Мать прореагировала неожиданно спокойно, не спросила по обыкновению - какой может быть рынок, на ночь глядя, а прокричала в ответ – «хорошо». Я обрадовался её реакции, но радость длилась всего мгновение, почувствовав тяжесть в кармане, я сразу же приуныл. Я знал, что решение сдать альбом может грозить большими неприятностями, и в то же время мне не хотелось возвращать его в дом. В этой маленькой книжечке содержалось нечто зловещее.
С момента моего выхода из дома прошло всего несколько мгновений, а я уже был полон решимости уничтожить альбом. Вдруг, я заметил краем глаза, что куст, возле которого я остановился, выглядит как-то странно. Присмотревшись к нему, я увидел россыпь жёлтых цветов. Это были осенние цветы, но сам факт их цветения в конце января вызвал у меня радостное удивление. Солнечная желтизна цветов развеяла страхи. У меня был с собой фотоаппарат, но в темноте он никак не желал настраиваться на фокус.
Я уже хотел было включить вспышку, как вдруг почувствовал какое-то движение. Инстинктивно скосив глаза влево, я заметил хлипкую тень. Она метнулась за куст сирени.
Я мог бы поклясться, что там был человек, а сейчас я видел только кружево голых веток. Живот сковало болезненным спазмом, я решил возвратиться домой. Шаг мой скоро перешёл в пугливую рысь, я успокоился, только когда закрылся на засов, теперь всё было в порядке, я был дома. Но дом, как выяснилось, был не тем местом, где можно было искать безопасность.
-Вам посылка, - объявил надтреснутый старушечий голосок.
Я не успел рассмотреть почтальона, но принял посылку.
Теперь в моей левой руке подрагивал увесистый конверт, правой же приходилось придерживать коробку. Коробка оказалась настолько тяжёлой, что я придвинул её к груди.
-Кто там? – поинтересовалась мать. Она услышала шум и поднялась с постели.
-Должно быть, ошиблись адресом,- механически ответил я.
Я повертел конверт, бумага была жёлтой, очень плотной, с печатями и неразборчивым адресом.

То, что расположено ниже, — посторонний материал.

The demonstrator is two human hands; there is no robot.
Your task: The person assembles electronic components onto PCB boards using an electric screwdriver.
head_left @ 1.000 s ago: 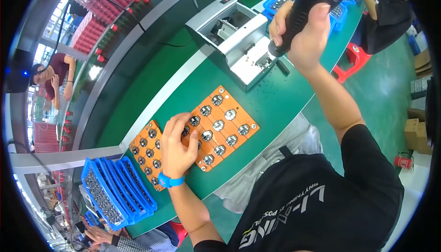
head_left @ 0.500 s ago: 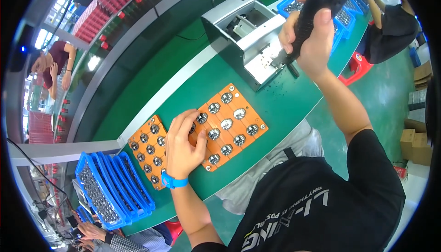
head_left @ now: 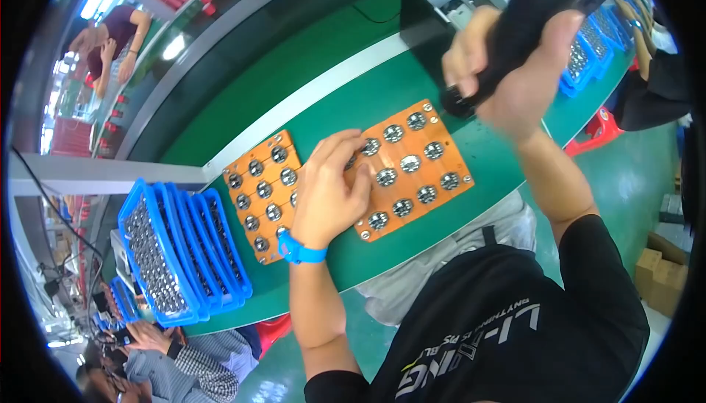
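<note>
The right hand [head_left: 523, 100] gripped a black handheld tool [head_left: 540, 17], apart from the left hand [head_left: 327, 191], which rested loosely spread on the orange plate [head_left: 419, 179] on the green bench [head_left: 331, 112], where a tool slip could have knocked round parts [head_left: 409, 162] loose

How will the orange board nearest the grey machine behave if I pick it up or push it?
Probably stiff: the orange board looks like a flat slab with crisp corners. Pushed, it would likely slide rather than roll, lying flat on the green table. Tilted, it might shed its round parts, though I can't tell whether they're fixed.
</note>
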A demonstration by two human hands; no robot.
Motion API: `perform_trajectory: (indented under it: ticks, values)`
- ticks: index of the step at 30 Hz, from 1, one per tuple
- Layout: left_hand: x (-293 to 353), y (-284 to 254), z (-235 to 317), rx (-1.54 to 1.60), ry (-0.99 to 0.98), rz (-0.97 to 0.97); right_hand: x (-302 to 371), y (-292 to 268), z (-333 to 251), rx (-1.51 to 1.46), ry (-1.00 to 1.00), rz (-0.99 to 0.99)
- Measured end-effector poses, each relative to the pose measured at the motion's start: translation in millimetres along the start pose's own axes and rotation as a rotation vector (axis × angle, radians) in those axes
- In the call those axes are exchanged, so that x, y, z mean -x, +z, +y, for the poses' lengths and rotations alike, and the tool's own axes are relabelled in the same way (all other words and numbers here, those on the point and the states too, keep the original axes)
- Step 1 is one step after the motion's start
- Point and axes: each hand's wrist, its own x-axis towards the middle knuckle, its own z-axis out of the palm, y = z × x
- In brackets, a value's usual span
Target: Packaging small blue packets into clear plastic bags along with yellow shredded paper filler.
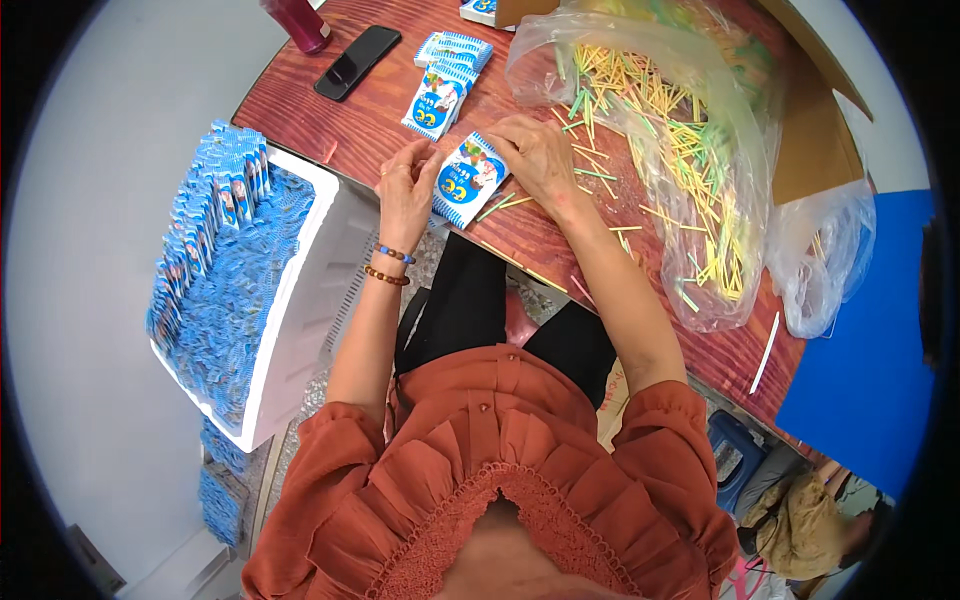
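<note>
A flat blue and white snack packet [468, 182] lies tilted at the table's near edge, between my two hands. My right hand [538, 165] pinches its upper right edge between thumb and fingers. On the other side, my left hand [408, 185] has its fingers drawn together, with the thumb at the packet's left edge; the fingertips are partly hidden. Beyond the packet lies a small overlapping pile of similar packets [440, 95]. Thin yellow and green sticks [508, 202] lie loose beside and under the packet's right side.
A large clear bag [540, 75] full of coloured sticks [715, 190] spreads over the table's right half. Left stands a white foam box [290, 290] filled with blue packets [240, 270]. A phone [358, 62], a red bottle [300, 25] and a cardboard box [815, 120] are farther back.
</note>
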Motion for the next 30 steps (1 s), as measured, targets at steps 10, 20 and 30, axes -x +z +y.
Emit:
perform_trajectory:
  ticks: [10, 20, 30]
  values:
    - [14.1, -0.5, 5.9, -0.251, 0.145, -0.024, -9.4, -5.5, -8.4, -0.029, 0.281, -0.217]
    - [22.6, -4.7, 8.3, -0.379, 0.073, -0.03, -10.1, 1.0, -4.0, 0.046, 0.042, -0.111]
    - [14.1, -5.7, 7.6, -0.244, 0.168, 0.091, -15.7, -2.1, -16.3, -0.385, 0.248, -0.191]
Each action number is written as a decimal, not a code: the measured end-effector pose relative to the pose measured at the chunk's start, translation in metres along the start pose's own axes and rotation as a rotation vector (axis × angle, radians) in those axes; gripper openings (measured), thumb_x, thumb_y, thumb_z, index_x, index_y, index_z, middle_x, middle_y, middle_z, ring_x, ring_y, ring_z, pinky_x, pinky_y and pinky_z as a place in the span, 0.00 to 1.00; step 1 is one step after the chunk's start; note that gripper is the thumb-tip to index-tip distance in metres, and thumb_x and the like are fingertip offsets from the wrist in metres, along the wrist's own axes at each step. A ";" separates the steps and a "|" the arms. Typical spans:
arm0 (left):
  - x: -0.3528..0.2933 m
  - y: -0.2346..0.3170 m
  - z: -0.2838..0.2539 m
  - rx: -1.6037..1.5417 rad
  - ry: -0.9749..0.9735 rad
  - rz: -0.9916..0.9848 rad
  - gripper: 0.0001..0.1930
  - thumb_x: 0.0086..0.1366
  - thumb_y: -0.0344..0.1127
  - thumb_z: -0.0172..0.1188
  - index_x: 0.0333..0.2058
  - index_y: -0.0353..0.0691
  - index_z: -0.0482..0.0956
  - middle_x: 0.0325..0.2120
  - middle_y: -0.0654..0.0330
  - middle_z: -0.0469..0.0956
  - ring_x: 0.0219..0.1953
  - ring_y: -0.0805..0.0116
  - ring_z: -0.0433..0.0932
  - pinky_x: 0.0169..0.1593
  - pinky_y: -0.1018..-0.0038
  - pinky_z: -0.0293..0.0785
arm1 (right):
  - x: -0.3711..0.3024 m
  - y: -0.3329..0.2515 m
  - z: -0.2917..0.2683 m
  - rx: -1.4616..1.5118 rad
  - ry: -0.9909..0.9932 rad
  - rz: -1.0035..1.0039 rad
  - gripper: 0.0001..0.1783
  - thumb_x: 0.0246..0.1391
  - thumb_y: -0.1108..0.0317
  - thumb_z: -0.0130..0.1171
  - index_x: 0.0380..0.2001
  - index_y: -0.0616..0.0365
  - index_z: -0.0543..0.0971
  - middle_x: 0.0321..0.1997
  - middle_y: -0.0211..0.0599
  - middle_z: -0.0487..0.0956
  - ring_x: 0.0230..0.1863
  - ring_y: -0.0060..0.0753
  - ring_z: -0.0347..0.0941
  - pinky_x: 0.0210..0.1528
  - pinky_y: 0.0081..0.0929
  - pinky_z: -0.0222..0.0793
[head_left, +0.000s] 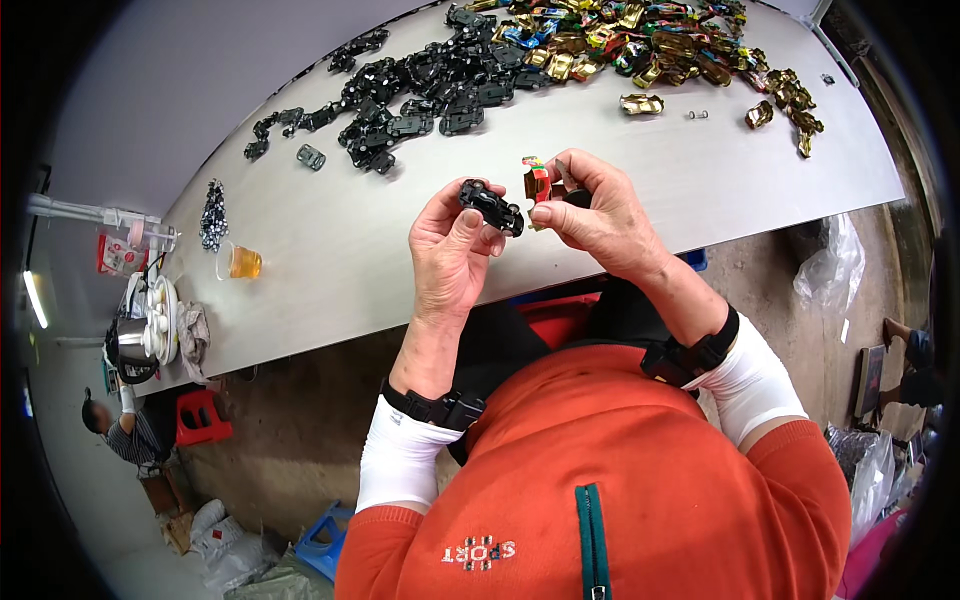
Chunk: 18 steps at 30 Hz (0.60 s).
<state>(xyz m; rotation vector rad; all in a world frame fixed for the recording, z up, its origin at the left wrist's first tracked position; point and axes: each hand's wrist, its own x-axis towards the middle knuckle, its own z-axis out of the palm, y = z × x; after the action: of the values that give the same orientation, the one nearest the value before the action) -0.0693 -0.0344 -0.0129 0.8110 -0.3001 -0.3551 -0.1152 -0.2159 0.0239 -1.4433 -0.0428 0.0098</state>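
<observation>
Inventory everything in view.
Held chassis: one, black, centre
Held shell: one, mostly red, centre
Loose chassis: many, mostly black, far side
Loose shells: many, gold and multicolour, far right
Small parts: one pile, silvery, table left
Cup: one, amber-filled, table left
Tableware: several, white, left end
Table: one, pale grey, ahead
Stools: two, red and blue, lower left
Bags: several, clear, right floor
Co-worker: one, striped top, far left
Left hand: one, bare, holding chassis
Right hand: one, bare, holding shell
</observation>
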 end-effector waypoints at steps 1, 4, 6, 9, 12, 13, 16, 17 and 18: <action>0.000 0.000 0.000 0.007 -0.007 -0.003 0.16 0.60 0.31 0.60 0.46 0.35 0.72 0.40 0.51 0.76 0.30 0.71 0.77 0.25 0.80 0.73 | 0.000 0.000 0.000 -0.010 0.000 -0.003 0.12 0.47 0.71 0.65 0.31 0.60 0.71 0.22 0.24 0.70 0.21 0.12 0.64 0.20 0.13 0.59; 0.000 0.000 0.001 0.029 -0.015 -0.006 0.16 0.60 0.31 0.60 0.46 0.35 0.72 0.40 0.52 0.76 0.30 0.71 0.77 0.25 0.80 0.73 | -0.001 0.002 0.001 -0.038 -0.002 -0.007 0.13 0.47 0.70 0.65 0.31 0.61 0.71 0.22 0.25 0.71 0.21 0.12 0.65 0.20 0.14 0.61; 0.000 -0.003 0.001 0.047 -0.002 0.002 0.16 0.60 0.31 0.60 0.46 0.35 0.72 0.40 0.52 0.77 0.30 0.71 0.77 0.25 0.79 0.73 | -0.001 0.002 0.002 -0.052 -0.001 -0.008 0.13 0.46 0.71 0.65 0.31 0.61 0.71 0.22 0.26 0.71 0.21 0.13 0.66 0.20 0.14 0.62; 0.000 -0.003 0.002 0.049 -0.005 -0.002 0.16 0.60 0.31 0.60 0.46 0.34 0.71 0.40 0.52 0.77 0.30 0.70 0.77 0.26 0.79 0.74 | -0.002 0.001 0.003 -0.073 0.010 -0.018 0.13 0.46 0.71 0.66 0.31 0.62 0.71 0.22 0.27 0.71 0.21 0.14 0.66 0.20 0.15 0.63; -0.001 -0.003 0.003 0.045 -0.016 -0.008 0.16 0.60 0.31 0.60 0.46 0.33 0.71 0.39 0.52 0.77 0.30 0.70 0.77 0.26 0.78 0.74 | -0.002 0.001 0.004 -0.105 0.017 -0.037 0.14 0.45 0.72 0.66 0.31 0.63 0.70 0.23 0.28 0.71 0.22 0.14 0.67 0.21 0.16 0.63; -0.001 -0.003 0.004 0.049 -0.007 -0.008 0.16 0.60 0.31 0.61 0.46 0.33 0.71 0.39 0.53 0.77 0.30 0.70 0.77 0.26 0.78 0.74 | -0.002 0.000 0.004 -0.122 0.017 -0.036 0.15 0.45 0.72 0.67 0.31 0.63 0.70 0.23 0.28 0.71 0.22 0.15 0.67 0.21 0.16 0.64; -0.002 -0.002 0.008 0.080 -0.008 0.001 0.17 0.59 0.31 0.61 0.45 0.32 0.71 0.36 0.53 0.77 0.29 0.70 0.77 0.26 0.77 0.74 | 0.000 0.007 0.004 -0.235 0.022 -0.131 0.18 0.41 0.73 0.69 0.33 0.63 0.71 0.25 0.30 0.71 0.25 0.16 0.68 0.23 0.17 0.65; -0.002 -0.002 0.009 0.102 -0.025 0.007 0.17 0.59 0.32 0.62 0.46 0.32 0.71 0.36 0.54 0.77 0.28 0.70 0.77 0.26 0.78 0.74 | 0.001 0.008 0.004 -0.283 0.023 -0.180 0.19 0.40 0.73 0.69 0.34 0.63 0.71 0.26 0.30 0.71 0.26 0.16 0.68 0.24 0.18 0.65; -0.002 -0.001 0.010 0.125 -0.043 0.013 0.18 0.59 0.32 0.62 0.46 0.33 0.71 0.35 0.54 0.77 0.28 0.71 0.76 0.26 0.79 0.73 | -0.001 0.007 0.005 -0.299 0.035 -0.207 0.20 0.39 0.74 0.70 0.36 0.62 0.71 0.27 0.31 0.71 0.26 0.18 0.68 0.25 0.19 0.66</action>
<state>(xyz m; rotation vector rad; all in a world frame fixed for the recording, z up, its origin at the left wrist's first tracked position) -0.0753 -0.0405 -0.0077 0.9244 -0.3709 -0.3445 -0.1166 -0.2101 0.0177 -1.7315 -0.1708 -0.1983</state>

-А кто принёс?- насела мать.
-Какой-то старик, - без удовольствия ответил я, как же я ненавидел эти допросы.
-Ты его не разглядел?- не унималась мать.
-Всё произошло слишком быстро.
Мать приблизилась ко мне и резко отобрала посылку.
- Не нравятся мне эти вещи, скажу отцу, чтоб закинул их на антресоль, а с утра схожу на почту.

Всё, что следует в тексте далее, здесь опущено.